Permian Basin Television sold the station to MSP Television in a transaction that took effect in January 1986. MSP was named for its owners, all officers in San Francisco-based Chronicle Broadcasting: Francis A. Martin III, James H. Smith, and Glen E. Pickell. However, the company was unable to satisfy its lenders. In November 1987, KTPX was placed into receivership by Toronto-Dominion Bank, with sliding advertising revenues due to a poor economy and a lingering poor reputation from the KMOM-TV years cited as causes.

===KWES-TV===
In 1991, four years of receivership finally ended when Drewry Communications made a winning $4.8 million bid for KTPX. For Drewry, it was a return to the Permian Basin market, as company patriarch Ransom H. Drewry had been co-founder and majority owner of KMID-TV from 1953 until 1985.

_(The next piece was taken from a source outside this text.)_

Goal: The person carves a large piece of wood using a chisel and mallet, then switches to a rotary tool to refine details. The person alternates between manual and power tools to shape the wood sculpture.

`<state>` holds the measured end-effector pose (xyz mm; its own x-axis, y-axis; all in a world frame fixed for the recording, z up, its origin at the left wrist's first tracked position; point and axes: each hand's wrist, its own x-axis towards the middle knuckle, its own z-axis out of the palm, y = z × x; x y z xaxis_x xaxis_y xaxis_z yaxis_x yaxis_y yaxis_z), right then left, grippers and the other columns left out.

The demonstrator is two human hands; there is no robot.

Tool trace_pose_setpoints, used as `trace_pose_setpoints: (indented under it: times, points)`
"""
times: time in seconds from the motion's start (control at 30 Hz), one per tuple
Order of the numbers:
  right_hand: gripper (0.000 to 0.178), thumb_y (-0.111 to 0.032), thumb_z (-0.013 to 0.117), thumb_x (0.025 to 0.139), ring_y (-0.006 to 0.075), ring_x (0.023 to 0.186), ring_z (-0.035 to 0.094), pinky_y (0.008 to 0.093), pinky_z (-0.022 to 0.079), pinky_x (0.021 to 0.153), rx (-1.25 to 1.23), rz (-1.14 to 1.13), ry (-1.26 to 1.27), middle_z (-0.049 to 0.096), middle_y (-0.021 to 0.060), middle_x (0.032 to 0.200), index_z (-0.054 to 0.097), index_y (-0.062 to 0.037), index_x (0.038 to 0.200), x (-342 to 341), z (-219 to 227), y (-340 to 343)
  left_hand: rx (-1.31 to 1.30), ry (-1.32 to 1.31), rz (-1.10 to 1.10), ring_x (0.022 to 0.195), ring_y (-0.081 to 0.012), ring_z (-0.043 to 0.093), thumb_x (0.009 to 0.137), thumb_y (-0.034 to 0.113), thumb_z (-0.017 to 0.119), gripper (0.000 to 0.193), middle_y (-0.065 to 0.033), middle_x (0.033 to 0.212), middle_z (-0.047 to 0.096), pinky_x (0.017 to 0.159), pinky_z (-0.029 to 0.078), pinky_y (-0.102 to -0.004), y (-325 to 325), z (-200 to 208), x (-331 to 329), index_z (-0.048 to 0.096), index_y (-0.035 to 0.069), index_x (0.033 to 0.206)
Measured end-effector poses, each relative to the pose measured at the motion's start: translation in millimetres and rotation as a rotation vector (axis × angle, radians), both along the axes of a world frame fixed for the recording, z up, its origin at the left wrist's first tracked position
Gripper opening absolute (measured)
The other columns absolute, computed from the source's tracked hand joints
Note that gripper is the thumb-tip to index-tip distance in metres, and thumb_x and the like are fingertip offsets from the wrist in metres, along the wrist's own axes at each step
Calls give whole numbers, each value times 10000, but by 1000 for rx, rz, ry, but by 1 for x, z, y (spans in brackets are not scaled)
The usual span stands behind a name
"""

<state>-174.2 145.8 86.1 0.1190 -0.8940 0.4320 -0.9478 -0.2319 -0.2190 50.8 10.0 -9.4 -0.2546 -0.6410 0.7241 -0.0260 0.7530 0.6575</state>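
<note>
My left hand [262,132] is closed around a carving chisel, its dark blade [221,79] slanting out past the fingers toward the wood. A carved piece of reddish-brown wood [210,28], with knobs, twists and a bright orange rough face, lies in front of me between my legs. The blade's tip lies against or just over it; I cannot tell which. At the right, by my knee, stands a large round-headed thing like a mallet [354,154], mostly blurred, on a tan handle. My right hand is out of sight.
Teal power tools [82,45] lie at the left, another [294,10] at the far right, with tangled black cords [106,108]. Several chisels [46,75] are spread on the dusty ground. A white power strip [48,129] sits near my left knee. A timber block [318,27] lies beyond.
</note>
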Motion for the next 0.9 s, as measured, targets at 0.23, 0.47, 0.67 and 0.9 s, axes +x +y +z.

Drewry drew on its connections at KMID as it started to rebuild the station. It lured general manager John Foster, a KMID employee of 32 years, to KTPX by offering him an equity position. Over the next two years, the new ownership invested $1.35 million in capital improvements, including a satellite newsgathering truck and a new news set, and the title of the station's newscasts was changed to NewsWest 9 in July 1992. The call sign was changed to KWES-TV on August 16, 1993; by Ransom Drewry's death in January 1994, station personnel credited his ownership with revitalizing channel 9.

Drewry's expansion in the Permian Basin market grew to include Hispanic media. Telemundo had been broadcast to the Odessa area by translator K60EE since February 1991. Drewry assumed operations of the Telemundo station (now KTLE-LD) in 2000, and in March 2001, it debuted the first full-length Spanish-language local newscast in the market. The next year, the company acquired KTXC (104.7 FM), a station in Lamesa airing a Regional Mexican format, to add to its Hispanic media portfolio.

Drewry had planned to sell its stations to London Broadcasting in 2008; however, by January 2009, the deal fell through. It was another six years before the company sold its broadcasting portfolio to Raycom Media for $160 million in 2015. The sale was completed on December 1.

Raycom announced a $3.6 billion merger into Atlanta-based Gray Television, owner of KOSA-TV, on June 25, 2018. Gray opted to retain KOSA-TV as well as KWAB, KTLE, and The CW affiliation (which had aired on a subchannel of KWES since 2014) and sold KWES-TV, along with WTOL in Toledo, Ohio, to Tegna Inc. for $105 million. KWAB was subsequently converted to KCWO-TV, carrying CW+ programming with a simulcast on KOSA-TV's second digital subchannel. The sale was completed on January 2, 2019.

Nexstar Media Group, owner of KMID and operator of KPEJ-TV in the Midland–Odessa market, acquired Tegna in a deal announced in August 2025 and completed on March 19, 2026. A temporary restraining order issued one week later by the U.S. District Court for the Eastern District of California, later escalated to a preliminary injunction, has prevented KWES from being integrated into KMID and KPEJ.

== Technical information ==
=== Subchannels ===
The KWES-TV transmitter is located near Notrees, Texas. The station's signal is multiplexed:

Subchannels of KWES-TV
| Subchannel | Res.Tooltip Display resolution | Short name | Programming |
| 9.1 | 1080i | KWES-HD | NBC |
| 9.2 | 720p | Quest | Quest |
| 9.3 | 480i | Crime | True Crime Network |
| 9.4 | Bounce | Bounce TV |
| 9.6 | ShopLC | Shop LC |
| 9.7 | GetTV | Great |

=== Analog-to-digital conversion ===
KWES-TV shut down its analog signal, over VHF channel 9, on June 12, 2009, the official date on which full-power television stations in the United States transitioned from analog to digital broadcasts under federal mandate. The station's digital signal relocated from its pre-transition VHF channel 13 to channel 9 for post-transition operations.